An agency charges $15 per person for a trip for groups of no less than 30 people. But for each person above the 30, the charge (for everyone!) will be reduced by $0.15. Write a revenue function for the agency usin x as number of people above 30. What size group will maximize the total revenue for the agency if the trip is limited to at most 50 people?
I will be happy to critique your thinking.
Since the agency only takes groups of no less than 30 people, the minimum profit for a single trip is $15*30 people.
Let x be the number of people above 30.
The number of people is then 30+x.
The [Total Revenue] is equal to the
[price charged for each person] times the [number of people]
[price charged for each]=$15-.15*x
Notice if x=0, then the price charged is equal to $15 and the number of people in group is 30, which is the minum group size the company will allow for a trip.
Thus our Total Revenue Function is
[Total Revenue] =
[price charged for each person]*[number of people]
=($15-$.15*x)*(30+x)
R(x)= ($15-$.15*x)*(30+x)=450+10.5x-.15*x^2 after foiling everything out.
R'(x)=10.5-2*.15*x is the derivative of the Revenue function and the Revenue will be maximized at a value of x for which R'(x)=0.

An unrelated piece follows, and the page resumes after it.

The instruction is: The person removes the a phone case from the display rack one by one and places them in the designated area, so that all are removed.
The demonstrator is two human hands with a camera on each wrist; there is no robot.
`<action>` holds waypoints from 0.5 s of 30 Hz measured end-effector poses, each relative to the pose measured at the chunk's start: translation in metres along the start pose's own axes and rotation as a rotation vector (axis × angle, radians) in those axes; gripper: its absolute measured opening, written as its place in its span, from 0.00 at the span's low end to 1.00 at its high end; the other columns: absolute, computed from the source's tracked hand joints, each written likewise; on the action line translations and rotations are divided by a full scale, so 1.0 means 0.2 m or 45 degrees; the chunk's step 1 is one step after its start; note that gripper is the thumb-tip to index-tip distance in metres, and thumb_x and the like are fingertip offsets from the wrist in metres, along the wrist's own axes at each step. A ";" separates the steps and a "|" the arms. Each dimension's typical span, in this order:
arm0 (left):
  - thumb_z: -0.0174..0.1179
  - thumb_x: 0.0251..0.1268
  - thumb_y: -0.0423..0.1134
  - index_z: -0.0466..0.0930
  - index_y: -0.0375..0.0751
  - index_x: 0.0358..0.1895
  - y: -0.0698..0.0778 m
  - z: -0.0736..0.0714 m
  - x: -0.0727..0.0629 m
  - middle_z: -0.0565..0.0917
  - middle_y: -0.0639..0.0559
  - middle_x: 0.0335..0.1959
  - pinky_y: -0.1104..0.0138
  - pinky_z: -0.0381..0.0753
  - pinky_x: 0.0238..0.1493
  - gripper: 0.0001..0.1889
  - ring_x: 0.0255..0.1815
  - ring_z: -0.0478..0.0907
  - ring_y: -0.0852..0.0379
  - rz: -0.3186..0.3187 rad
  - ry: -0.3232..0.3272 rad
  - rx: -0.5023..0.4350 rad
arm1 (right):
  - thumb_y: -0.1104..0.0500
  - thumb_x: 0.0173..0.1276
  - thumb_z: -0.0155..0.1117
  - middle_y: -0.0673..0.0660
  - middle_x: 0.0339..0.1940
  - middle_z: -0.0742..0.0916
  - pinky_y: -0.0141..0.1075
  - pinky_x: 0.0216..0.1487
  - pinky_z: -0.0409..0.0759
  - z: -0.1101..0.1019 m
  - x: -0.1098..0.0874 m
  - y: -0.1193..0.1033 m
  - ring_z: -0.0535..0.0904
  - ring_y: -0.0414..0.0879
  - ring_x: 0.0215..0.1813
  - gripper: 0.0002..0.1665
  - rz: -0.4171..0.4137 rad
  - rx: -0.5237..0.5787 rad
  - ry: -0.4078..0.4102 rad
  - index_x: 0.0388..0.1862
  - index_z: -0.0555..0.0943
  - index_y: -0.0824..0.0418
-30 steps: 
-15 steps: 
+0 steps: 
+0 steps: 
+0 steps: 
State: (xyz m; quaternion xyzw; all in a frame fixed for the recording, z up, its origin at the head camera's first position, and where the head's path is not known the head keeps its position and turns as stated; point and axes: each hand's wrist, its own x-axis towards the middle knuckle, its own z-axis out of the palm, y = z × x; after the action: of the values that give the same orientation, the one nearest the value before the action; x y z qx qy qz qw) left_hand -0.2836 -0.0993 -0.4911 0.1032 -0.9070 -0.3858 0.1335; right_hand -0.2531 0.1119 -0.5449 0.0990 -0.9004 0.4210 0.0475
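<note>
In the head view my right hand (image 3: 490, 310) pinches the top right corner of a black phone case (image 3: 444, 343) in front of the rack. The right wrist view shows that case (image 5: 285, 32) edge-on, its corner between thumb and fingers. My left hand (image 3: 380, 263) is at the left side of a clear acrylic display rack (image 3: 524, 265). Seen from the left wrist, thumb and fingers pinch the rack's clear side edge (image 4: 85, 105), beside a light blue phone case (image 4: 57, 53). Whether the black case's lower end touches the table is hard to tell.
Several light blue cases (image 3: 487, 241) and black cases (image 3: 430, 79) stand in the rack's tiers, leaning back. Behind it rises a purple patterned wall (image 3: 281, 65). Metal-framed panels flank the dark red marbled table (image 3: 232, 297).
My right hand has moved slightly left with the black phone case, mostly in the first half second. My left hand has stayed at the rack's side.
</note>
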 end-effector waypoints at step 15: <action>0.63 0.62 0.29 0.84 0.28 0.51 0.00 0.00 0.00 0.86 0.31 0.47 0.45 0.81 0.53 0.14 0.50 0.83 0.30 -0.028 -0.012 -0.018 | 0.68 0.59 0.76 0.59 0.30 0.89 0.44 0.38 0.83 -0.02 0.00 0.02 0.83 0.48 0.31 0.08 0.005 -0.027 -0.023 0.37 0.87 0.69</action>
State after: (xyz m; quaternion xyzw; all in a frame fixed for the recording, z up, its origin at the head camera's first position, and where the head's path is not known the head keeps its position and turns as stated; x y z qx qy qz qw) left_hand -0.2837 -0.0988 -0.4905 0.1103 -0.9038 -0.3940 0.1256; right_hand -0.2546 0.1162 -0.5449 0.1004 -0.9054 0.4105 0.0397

Setting R'(x)=0 implies 10.5-2*.15*x=0, which implies that x=35 people. The group size was constrained to be at least 30 people and at most 50 people, and since the number 35 is between 30 and 50, then a group size of 35 people is a valid solution for this problem: according to the revenue function R(x),and the constraints on groups sizes given above above, the company will maximize its profit when it has groups of size 35. Now I must go breath.
To write the revenue function for the agency, we need to consider two scenarios:
1. When the number of people above 30 (x) is 0.
2. When the number of people above 30 (x) is greater than 0.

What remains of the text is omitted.